• The problem:
Say how many lines in this listing include the word "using", with no other words in the reply.

═════ Supplied records

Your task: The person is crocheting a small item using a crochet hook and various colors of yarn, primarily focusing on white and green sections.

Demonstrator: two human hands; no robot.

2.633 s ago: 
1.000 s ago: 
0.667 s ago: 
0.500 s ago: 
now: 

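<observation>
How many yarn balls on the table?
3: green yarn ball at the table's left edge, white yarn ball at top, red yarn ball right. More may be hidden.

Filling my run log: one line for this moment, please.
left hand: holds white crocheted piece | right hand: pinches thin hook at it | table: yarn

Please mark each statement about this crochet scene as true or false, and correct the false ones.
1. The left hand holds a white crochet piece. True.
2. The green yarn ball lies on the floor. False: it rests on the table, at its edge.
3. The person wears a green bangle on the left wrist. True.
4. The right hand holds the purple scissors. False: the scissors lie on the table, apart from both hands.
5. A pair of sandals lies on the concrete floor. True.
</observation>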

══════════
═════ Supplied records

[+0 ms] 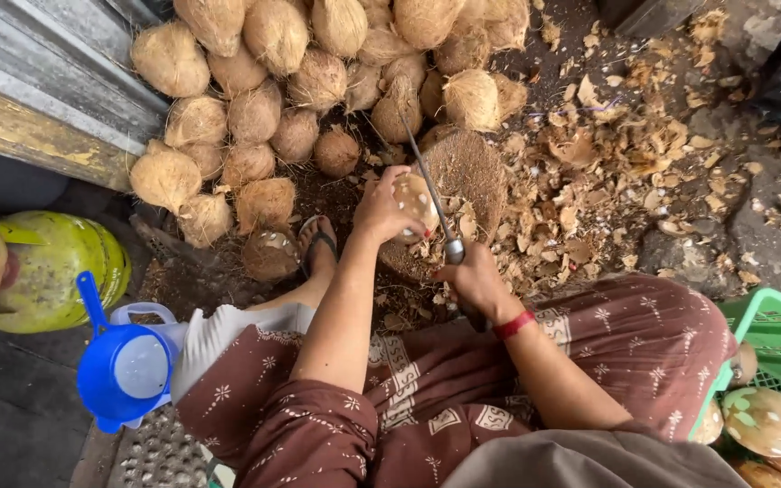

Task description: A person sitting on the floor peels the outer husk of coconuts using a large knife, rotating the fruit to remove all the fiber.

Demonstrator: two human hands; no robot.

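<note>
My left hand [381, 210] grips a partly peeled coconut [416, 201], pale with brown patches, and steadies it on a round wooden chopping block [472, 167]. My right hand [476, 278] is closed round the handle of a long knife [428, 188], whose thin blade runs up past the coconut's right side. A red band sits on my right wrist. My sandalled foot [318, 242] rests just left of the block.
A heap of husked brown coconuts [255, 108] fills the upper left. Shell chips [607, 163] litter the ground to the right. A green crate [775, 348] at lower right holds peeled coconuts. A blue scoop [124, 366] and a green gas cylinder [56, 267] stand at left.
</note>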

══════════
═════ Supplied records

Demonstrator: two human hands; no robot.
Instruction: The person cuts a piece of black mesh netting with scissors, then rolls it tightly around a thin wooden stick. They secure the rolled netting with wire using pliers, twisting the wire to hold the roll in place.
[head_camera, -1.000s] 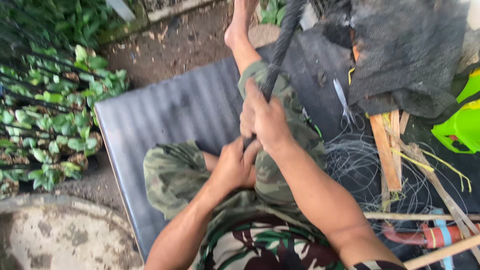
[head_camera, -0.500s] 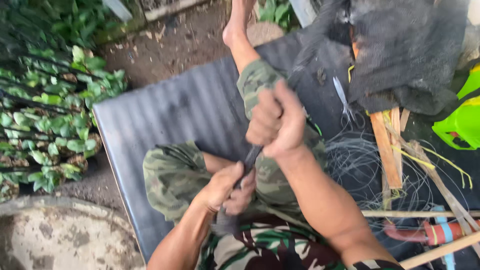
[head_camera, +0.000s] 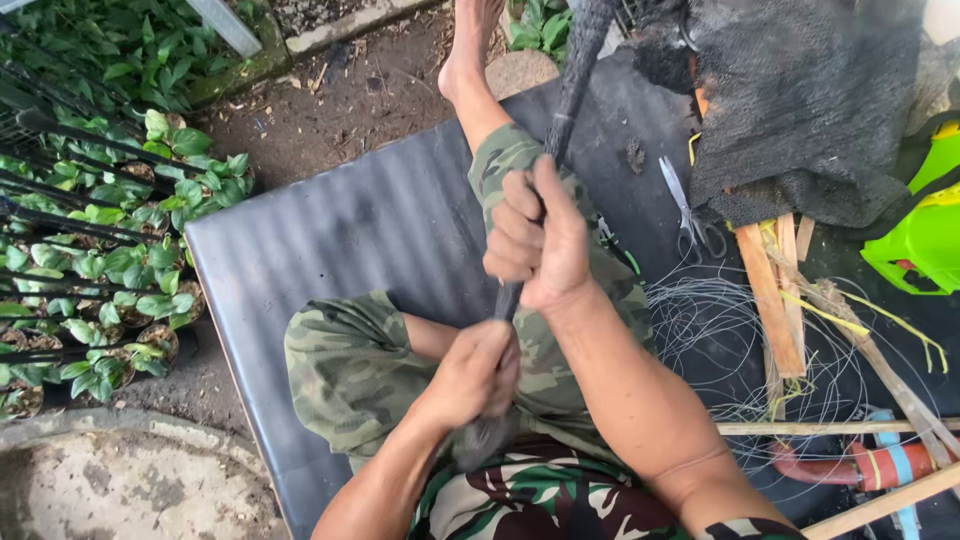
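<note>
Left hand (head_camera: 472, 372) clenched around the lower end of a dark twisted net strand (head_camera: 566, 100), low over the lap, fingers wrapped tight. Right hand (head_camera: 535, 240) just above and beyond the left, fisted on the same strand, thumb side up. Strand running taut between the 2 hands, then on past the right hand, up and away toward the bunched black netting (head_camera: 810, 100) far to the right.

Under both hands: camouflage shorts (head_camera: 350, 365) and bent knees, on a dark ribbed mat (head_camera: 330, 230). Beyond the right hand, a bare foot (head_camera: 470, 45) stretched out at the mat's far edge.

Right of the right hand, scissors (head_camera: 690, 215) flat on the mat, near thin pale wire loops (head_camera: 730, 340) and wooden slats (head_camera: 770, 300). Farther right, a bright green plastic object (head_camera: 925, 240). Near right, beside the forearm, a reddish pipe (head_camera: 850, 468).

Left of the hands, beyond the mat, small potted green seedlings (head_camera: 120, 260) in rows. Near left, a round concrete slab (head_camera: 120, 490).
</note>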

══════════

• Task answer:
3